What is being asked
Once the pictures have been set aside, copy every remaining entry exactly.

Given records

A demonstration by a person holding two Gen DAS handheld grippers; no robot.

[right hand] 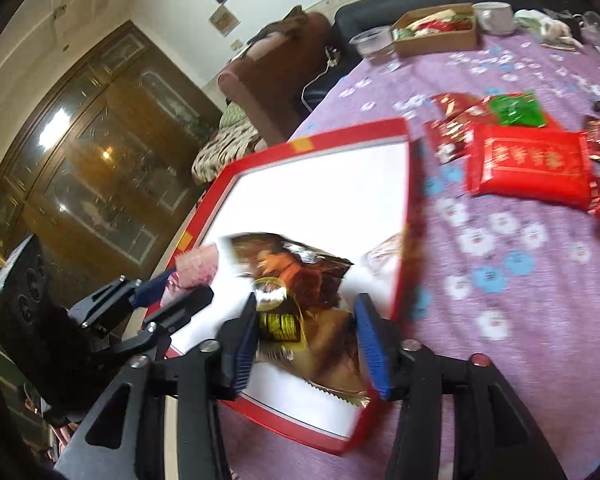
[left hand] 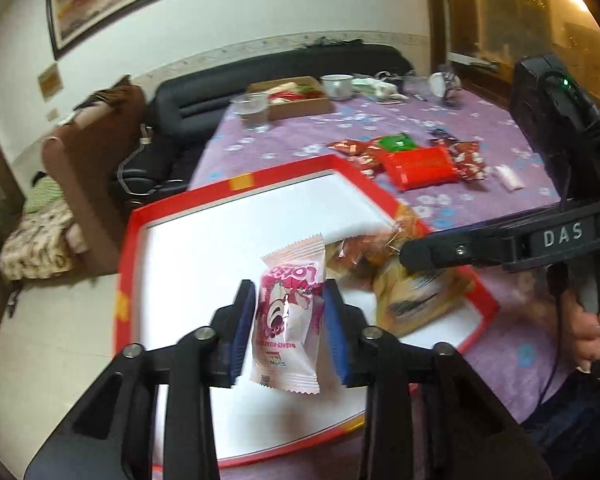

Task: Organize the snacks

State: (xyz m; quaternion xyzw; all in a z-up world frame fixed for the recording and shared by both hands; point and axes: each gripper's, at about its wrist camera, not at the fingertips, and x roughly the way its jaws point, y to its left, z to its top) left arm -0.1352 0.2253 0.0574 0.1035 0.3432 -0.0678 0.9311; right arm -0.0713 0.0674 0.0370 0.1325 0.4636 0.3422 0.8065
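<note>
A red-rimmed white tray [left hand: 236, 184] [right hand: 340, 132] lies on the purple flowered tablecloth. My left gripper [left hand: 290, 320] [right hand: 180, 292] hangs over the tray's left part, shut on a pink and white snack packet [left hand: 292, 308] [right hand: 198, 270] that stands upright between the blue pads. Over the tray's near right part, my right gripper [right hand: 306, 336] is shut on a brown and gold snack bag [right hand: 300, 300] [left hand: 412, 292], blurred in both views. A clear-wrapped orange snack [left hand: 360, 252] lies inside the tray by its right rim. In the left wrist view one black right finger [left hand: 432, 256] reaches in from the right.
Beyond the tray a large red packet [left hand: 420, 168] [right hand: 528, 164], a green packet [left hand: 396, 142] [right hand: 516, 110] and several small red wrappers lie loose. At the table's far end stand a cardboard box [left hand: 296, 98] [right hand: 436, 32], a plastic cup [left hand: 254, 110] and a white bowl [left hand: 338, 84]. Sofas line the table's left.
</note>
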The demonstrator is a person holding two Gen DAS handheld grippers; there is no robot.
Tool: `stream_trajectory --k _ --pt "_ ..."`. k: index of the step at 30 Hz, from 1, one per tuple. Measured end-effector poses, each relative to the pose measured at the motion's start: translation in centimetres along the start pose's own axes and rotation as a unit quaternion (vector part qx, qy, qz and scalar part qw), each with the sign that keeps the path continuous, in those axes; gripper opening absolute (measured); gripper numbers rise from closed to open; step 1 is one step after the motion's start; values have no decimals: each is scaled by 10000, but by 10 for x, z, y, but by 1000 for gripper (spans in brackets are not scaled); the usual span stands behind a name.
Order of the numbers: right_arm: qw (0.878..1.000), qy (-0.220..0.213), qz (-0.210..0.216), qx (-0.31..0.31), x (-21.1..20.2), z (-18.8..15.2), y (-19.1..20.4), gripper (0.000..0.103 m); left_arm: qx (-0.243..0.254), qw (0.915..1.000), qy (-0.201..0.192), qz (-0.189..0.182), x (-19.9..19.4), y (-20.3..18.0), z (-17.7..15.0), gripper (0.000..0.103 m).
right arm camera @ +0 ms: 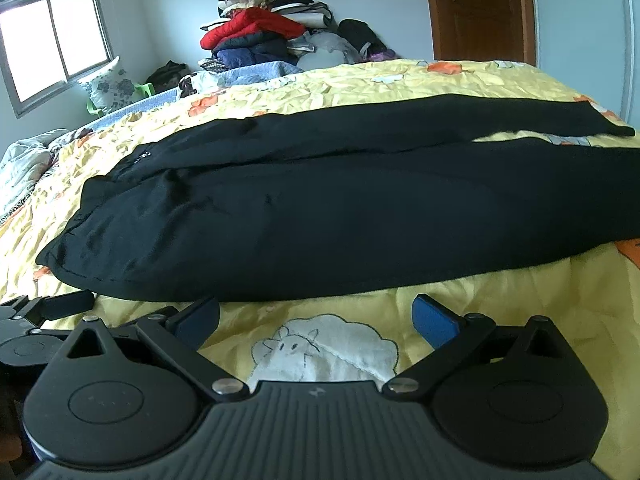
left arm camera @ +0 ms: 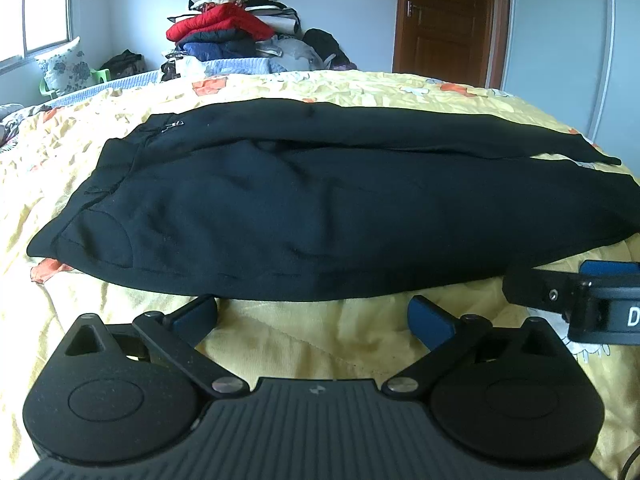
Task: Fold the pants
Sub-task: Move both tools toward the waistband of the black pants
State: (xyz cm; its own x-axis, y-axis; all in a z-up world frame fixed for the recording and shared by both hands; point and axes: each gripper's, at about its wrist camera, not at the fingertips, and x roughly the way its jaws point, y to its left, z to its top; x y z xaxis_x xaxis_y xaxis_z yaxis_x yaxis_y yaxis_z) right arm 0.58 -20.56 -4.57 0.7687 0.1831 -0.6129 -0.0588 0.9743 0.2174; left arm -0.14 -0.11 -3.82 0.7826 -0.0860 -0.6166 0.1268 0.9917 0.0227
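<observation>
Black pants (left arm camera: 304, 208) lie flat across the yellow bedspread (left arm camera: 304, 344), waistband to the left, legs running to the right; the right wrist view shows the same pants (right arm camera: 320, 216). My left gripper (left arm camera: 314, 318) stands open just short of the pants' near edge, with only bedspread between its blue pads. My right gripper (right arm camera: 316, 316) is open too, above a sheep print on the bedspread (right arm camera: 520, 292), near the same edge. The right gripper (left arm camera: 576, 296) shows at the right edge of the left wrist view. The left gripper (right arm camera: 44, 312) shows at the left of the right view.
A heap of clothes (left arm camera: 236, 24) with a red jacket is piled at the far side of the bed. A wooden door (left arm camera: 444, 20) stands at the back right, a window (right arm camera: 56, 40) at the left. A floral pillow (left arm camera: 66, 66) and a crumpled blanket (right arm camera: 24, 164) lie at the left.
</observation>
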Motion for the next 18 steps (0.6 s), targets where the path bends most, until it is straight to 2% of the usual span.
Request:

Task answer
A demonstration by a person holding two Gen DAS handheld grippers; no robot.

[right hand] 
[left hand] 

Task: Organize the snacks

State: (xyz m; quaternion xyzw; all in a z-up world frame fixed for the recording and shared by both hands; point and axes: each gripper's, at about its wrist camera, not at the fingertips, and x roughly the way its jaws point, y to its left, z to its top) left arm -0.1352 0.2253 0.0574 0.1035 0.3432 -0.0678 0.9311; right arm -0.0713 0.0674 0.0370 0.1325 0.4636 0.3422 0.8065
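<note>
A red-rimmed white tray [left hand: 236, 184] [right hand: 340, 132] lies on the purple flowered tablecloth. My left gripper [left hand: 290, 320] [right hand: 180, 292] hangs over the tray's left part, shut on a pink and white snack packet [left hand: 292, 308] [right hand: 198, 270] that stands upright between the blue pads. Over the tray's near right part, my right gripper [right hand: 306, 336] is shut on a brown and gold snack bag [right hand: 300, 300] [left hand: 412, 292], blurred in both views. A clear-wrapped orange snack [left hand: 360, 252] lies inside the tray by its right rim. In the left wrist view one black right finger [left hand: 432, 256] reaches in from the right.
Beyond the tray a large red packet [left hand: 420, 168] [right hand: 528, 164], a green packet [left hand: 396, 142] [right hand: 516, 110] and several small red wrappers lie loose. At the table's far end stand a cardboard box [left hand: 296, 98] [right hand: 436, 32], a plastic cup [left hand: 254, 110] and a white bowl [left hand: 338, 84]. Sofas line the table's left.
</note>
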The demonstrator is a person holding two Gen DAS handheld grippers; there is no robot.
Tool: `stream_trajectory --k _ --pt "_ ..."`. k: index of the step at 30 Hz, from 1, one per tuple. Measured end-effector poses, each relative to the pose measured at the motion's start: translation in centimetres along the start pose's own axes and rotation as a unit quaternion (vector part qx, qy, qz and scalar part qw), each with the sign that keeps the path continuous, in those axes; gripper opening absolute (measured); gripper numbers rise from closed to open; step 1 is one step after the motion's start; values have no decimals: each is scaled by 10000, but by 10 for x, z, y, but by 1000 for gripper (spans in brackets are not scaled); the usual span stands behind a name.
Order of the numbers: right_arm: qw (0.878..1.000), qy (-0.220..0.213), qz (-0.210..0.216), qx (-0.31..0.31), x (-21.1..20.2), z (-18.8..15.2), y (-19.1..20.4), gripper (0.000..0.103 m); left_arm: qx (-0.243..0.254), qw (0.915..1.000), qy (-0.201..0.192), qz (-0.189..0.182), x (-19.9..19.4), y (-20.3..18.0), z (-17.7..15.0), gripper (0.000..0.103 m).
right arm camera @ +0 ms: 
left arm camera @ +0 ms: 
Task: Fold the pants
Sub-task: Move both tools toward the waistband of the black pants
State: (xyz cm; its own x-axis, y-axis; all in a z-up world frame fixed for the recording and shared by both hands; point and axes: each gripper's, at about its wrist camera, not at the fingertips, and x roughly the way its jaws point, y to its left, z to its top; x y z xaxis_x xaxis_y xaxis_z yaxis_x yaxis_y yaxis_z) right arm 0.58 -20.56 -4.57 0.7687 0.1831 -0.6129 -0.0588 0.9743 0.2174; left arm -0.14 -0.11 -3.82 0.7826 -0.0860 -0.6166 0.1268 0.9917 0.0227
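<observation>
Black pants (left arm camera: 304, 208) lie flat across the yellow bedspread (left arm camera: 304, 344), waistband to the left, legs running to the right; the right wrist view shows the same pants (right arm camera: 320, 216). My left gripper (left arm camera: 314, 318) stands open just short of the pants' near edge, with only bedspread between its blue pads. My right gripper (right arm camera: 316, 316) is open too, above a sheep print on the bedspread (right arm camera: 520, 292), near the same edge. The right gripper (left arm camera: 576, 296) shows at the right edge of the left wrist view. The left gripper (right arm camera: 44, 312) shows at the left of the right view.
A heap of clothes (left arm camera: 236, 24) with a red jacket is piled at the far side of the bed. A wooden door (left arm camera: 444, 20) stands at the back right, a window (right arm camera: 56, 40) at the left. A floral pillow (left arm camera: 66, 66) and a crumpled blanket (right arm camera: 24, 164) lie at the left.
</observation>
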Motion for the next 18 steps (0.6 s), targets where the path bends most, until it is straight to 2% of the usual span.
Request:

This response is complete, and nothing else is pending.